▶ _Assignment_: Only these lines, please: the first one of the records through the one containing "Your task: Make", retyped exactly, both ends included and pictures omitted.

::: Source data

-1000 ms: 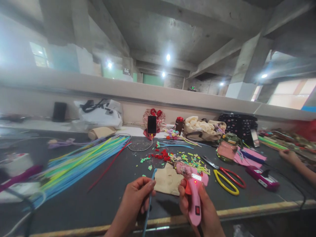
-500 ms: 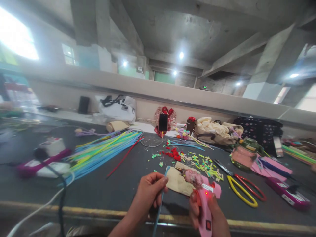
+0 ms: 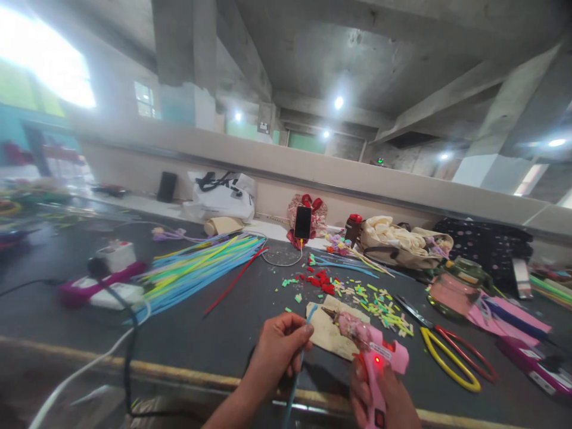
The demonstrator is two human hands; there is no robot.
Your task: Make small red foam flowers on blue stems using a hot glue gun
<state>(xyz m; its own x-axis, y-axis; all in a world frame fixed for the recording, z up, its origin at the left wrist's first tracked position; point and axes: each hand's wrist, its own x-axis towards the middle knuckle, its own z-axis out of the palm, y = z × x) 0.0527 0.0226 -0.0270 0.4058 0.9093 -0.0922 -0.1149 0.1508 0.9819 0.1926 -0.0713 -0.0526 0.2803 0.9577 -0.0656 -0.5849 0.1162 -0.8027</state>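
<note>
Between the thumb and fingers of my left hand is a blue pipe cleaner, its top end poking up past the fingertips and its length hanging below the table edge. My right hand is wrapped round the handle of a pink hot glue gun with a lit red light. The gun's nozzle points up and left, close to the pipe cleaner's upper end; whether they touch I cannot tell. Beneath both lies a beige cloth-like pad.
Cut red pieces and yellow-green pieces are scattered behind the pad. Scissors lie on the right near a green-lidded jar. A bundle of pipe cleaners and a power strip are on the left. A phone stands behind.
The whole view has shifted, so the scene sits slightly further right. Both hands keep their grips, and the pipe cleaner and glue gun stay in nearly the same position relative to each other.
</note>
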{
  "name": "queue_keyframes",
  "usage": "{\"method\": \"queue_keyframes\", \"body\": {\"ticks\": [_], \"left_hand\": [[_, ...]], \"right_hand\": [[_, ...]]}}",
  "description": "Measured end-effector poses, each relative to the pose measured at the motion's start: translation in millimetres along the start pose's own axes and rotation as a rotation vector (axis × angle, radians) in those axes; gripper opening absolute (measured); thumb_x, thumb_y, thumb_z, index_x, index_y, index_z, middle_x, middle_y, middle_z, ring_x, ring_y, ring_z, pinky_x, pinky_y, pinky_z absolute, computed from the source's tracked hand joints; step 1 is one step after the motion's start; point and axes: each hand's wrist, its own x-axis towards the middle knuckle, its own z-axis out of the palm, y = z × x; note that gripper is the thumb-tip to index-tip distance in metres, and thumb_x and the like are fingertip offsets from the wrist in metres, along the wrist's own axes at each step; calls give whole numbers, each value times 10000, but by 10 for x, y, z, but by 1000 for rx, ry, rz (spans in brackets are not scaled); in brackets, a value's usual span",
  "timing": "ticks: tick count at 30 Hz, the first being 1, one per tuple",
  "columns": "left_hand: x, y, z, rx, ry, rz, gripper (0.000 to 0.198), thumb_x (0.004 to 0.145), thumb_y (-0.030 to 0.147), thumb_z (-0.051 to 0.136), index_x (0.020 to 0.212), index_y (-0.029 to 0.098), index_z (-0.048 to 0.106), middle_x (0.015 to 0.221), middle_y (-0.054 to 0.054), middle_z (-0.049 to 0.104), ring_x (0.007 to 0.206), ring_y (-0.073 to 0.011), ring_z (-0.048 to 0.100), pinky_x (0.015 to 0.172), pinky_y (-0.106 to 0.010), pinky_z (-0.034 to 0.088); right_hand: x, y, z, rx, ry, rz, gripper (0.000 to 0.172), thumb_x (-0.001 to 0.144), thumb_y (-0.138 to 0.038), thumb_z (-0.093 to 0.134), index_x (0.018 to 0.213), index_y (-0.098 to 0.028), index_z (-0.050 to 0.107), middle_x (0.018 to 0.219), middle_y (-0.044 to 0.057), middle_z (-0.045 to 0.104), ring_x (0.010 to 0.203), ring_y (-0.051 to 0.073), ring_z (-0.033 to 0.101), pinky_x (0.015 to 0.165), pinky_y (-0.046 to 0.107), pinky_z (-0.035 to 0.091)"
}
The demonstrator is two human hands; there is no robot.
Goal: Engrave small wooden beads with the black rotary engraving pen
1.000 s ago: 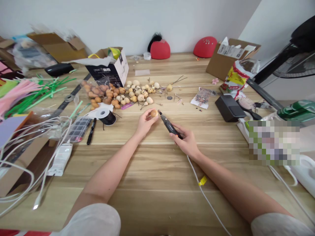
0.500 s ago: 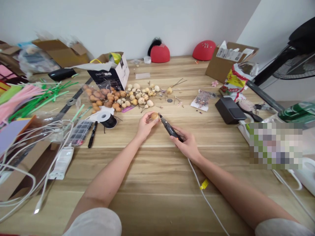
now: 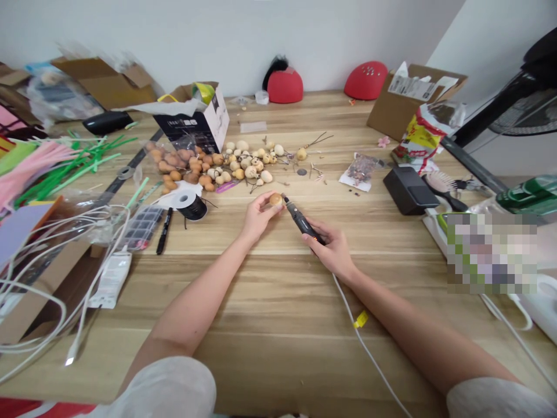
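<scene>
Between the fingertips of my left hand (image 3: 257, 219) is a small round tan gourd (image 3: 275, 200). My right hand (image 3: 333, 249) grips a black rotary tool (image 3: 301, 222), its tip pointing up and left at the gourd's right side. Whether the tip touches the gourd I cannot tell. A small orange light glows on the tool, and a white cord (image 3: 348, 310) with a yellow tag runs from it toward the front edge. Behind my hands lie several pale little gourds (image 3: 251, 172) and a plastic bag of browner ones (image 3: 174, 161).
Left of my hands stand a spool of black cord (image 3: 195, 208), a black marker (image 3: 164, 231), a compartment box (image 3: 143, 225) and tangled white cables (image 3: 82, 296). To the right are a bag of small beads (image 3: 359, 172), a black box (image 3: 409, 190) and a hairbrush (image 3: 448, 194).
The view has tilted down slightly, so the table's front edge shows. Both hands keep nearly the same pose, with the gourd and the rotary tool still held close together.
</scene>
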Motion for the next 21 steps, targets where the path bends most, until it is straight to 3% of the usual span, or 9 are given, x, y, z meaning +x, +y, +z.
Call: {"method": "queue_keyframes", "body": {"ticks": [10, 17, 21], "left_hand": [[7, -11, -4, 11, -4, 4, 663, 579, 400, 888, 1162, 160, 685, 1221, -118, 711, 945, -210, 698, 854, -354, 560], [12, -14, -4, 2, -6, -3, 628, 587, 386, 886, 1142, 161, 694, 1168, -111, 723, 910, -205, 699, 870, -378, 552], [20, -26, -9, -20, -14, -12, 634, 604, 387, 881, 1165, 162, 688, 1177, -116, 720, 899, -209, 710, 890, -396, 547]], "right_hand": [[-7, 20, -16, -54, -23, -73, 474, 779, -342, 702, 1212, -152, 733, 1188, 88, 752, 1081, 314, 717, 943, 420, 586], [-2, 35, -17, -60, -22, -64, 482, 778, -363, 704, 1216, -165, 733, 1229, 79, 734, 1065, 312, 720, 916, 426, 596], [0, 24, -16, -54, -3, -27, 533, 774, -381, 695, 1244, -130, 715, 1206, 103, 741, 983, 301, 743, 827, 404, 624]]}}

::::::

▶ _Task response_:
-1000 ms: 
-500 ms: 
+0 ms: 
The demonstrator is two human hands; there is no robot.
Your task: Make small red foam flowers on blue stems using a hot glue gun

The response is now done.